Ignacio de Loyola, nacido en 1491, a caballo de dos siglos plenos y conflictivos, en plena hegemonía española y entre la reforma protestante y más tarde la reforma católica en Trento. Herido en 1521 en la defensa de Pamplona, tuvo que guardar cama después de varias intervenciones, para curar de sus heridas físicas, porque para matar el tiempo pidió novelas, y como no las había, le dieron vidas de santos y una vida de Cristo. Quedó impresionado por las acciones de Santo Domingo (El Peregrino, 7) y San Francisco de Asís (El
Peregrino, 28), por su predicación y por su pobreza radical. Fue encontrando la paz interior, y abandonando sus ideales caballerescos, decidió peregrinar a Tierra Santa. Peregrinó al santuario de Aranzazu (El Peregrino, 13), y después hacia el santuario de Montserrat (El Peregrino, 13 y ss), vestido con la sencillez y austeridad de un verdadero peregrino. Realizó una confesión escrita de tres días (El Peregrino, 22). El 24 de Mayo de 1522 el Señor le dio el último toque y pasó toda la noche orando ante la Madre del Cielo (El Peregrino, 18). Bajó a la ciudad de Manresa, cerca del santuario de Montserrat y allí tuvo la experiencia espiritual definitiva, durante 11 meses. Oraba a solas y en comunidad, en la misa (El Peregrino, 19), hacía penitencia y cayó en una profunda crisis que casi le costó la vida (El Peregrino, 21 y 24). Pero el Señor no abandona a los que Él ama y le buscan con sincero corazón. Así lo explica en «El Peregrino», relato biográfico de su conversión (n.25 y 28), y allí, en Manresa, se inspiró y escribió sus «Ejercicios». El resultado será una experiencia maravillosa y personal de Dios, que le preparó para poder guiar a los demás. En «El Peregrino», la autobiografía de San Ignacio de Loyola, se explica la aventura interior de Ignacio, la acción de Dios en su vida, la fascinación que ejerce ese Dios en Ignacio. Es una obra de gran sobriedad en la que San Ignacio explica «el modo como Dios le había dirigido desde el principio de su conversión». El título es sugerente, «El Peregrino», porque ese fue el caminar de San Ignacio por la vida terrena.

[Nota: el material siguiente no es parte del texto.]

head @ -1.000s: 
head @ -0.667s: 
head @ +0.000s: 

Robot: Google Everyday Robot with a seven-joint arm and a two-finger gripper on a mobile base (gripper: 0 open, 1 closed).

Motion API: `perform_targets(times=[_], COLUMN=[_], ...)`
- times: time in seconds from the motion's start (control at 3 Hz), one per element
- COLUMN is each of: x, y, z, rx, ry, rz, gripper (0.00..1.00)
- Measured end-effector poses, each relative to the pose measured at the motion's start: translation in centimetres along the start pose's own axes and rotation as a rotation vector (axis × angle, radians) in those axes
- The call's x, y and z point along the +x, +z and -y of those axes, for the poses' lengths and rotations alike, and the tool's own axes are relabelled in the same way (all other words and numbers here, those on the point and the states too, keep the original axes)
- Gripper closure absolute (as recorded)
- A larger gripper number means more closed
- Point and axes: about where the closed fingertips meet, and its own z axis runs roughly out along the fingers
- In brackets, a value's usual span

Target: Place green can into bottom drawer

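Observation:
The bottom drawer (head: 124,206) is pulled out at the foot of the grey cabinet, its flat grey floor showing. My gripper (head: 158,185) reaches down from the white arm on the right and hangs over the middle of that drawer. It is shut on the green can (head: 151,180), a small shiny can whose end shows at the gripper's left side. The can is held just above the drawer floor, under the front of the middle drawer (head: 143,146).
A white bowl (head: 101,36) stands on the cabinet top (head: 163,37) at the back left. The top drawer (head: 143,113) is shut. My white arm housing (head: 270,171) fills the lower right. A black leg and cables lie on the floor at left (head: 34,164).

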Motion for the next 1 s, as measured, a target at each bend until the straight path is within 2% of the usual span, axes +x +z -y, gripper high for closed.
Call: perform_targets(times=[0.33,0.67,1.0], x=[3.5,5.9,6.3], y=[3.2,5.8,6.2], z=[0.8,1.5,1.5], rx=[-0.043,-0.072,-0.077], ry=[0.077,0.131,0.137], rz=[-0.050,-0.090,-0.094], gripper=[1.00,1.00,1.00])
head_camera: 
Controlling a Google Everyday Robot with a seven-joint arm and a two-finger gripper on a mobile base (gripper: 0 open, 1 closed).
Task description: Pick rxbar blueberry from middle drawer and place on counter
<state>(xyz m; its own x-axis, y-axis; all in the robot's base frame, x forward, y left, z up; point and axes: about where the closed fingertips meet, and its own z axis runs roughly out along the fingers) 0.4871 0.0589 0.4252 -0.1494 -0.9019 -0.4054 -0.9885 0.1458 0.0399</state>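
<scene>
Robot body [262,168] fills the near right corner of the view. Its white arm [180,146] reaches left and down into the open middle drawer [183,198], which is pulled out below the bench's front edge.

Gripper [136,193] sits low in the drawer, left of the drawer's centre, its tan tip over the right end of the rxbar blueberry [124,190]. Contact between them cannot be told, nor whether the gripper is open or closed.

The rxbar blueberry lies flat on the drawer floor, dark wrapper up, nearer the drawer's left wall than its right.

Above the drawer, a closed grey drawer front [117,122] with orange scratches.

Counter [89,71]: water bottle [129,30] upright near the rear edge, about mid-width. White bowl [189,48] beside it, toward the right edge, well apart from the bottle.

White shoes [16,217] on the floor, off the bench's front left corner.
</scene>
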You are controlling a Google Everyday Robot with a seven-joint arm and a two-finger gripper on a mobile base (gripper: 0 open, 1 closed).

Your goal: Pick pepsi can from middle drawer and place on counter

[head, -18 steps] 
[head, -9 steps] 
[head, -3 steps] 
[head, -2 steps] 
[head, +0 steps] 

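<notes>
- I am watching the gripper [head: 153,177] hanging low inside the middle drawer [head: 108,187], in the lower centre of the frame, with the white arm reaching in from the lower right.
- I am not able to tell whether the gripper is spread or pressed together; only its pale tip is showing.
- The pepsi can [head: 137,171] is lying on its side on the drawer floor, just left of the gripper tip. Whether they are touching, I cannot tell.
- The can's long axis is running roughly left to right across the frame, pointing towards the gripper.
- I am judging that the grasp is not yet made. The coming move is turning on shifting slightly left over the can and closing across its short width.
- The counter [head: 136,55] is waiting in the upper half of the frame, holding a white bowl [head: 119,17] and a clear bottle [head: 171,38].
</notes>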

Es una experiencia de soledad , de aislamiento, solo ante Dios, en una búsqueda de la perfección personal, pero sin exageraciones, sin caer en su propia autocomplacencia, manteniendo la libertad necesaria para poder fiarse plenamente de Dios (El Peregrino, 35). (El Peregrino, autobiografía de San Ignacio de Loyola. Introducción, notas y comentario por Josep Mª Rambla Blanch, S.J. Mensajero- Sal Terrae, 3ª edición, Santander, 1998).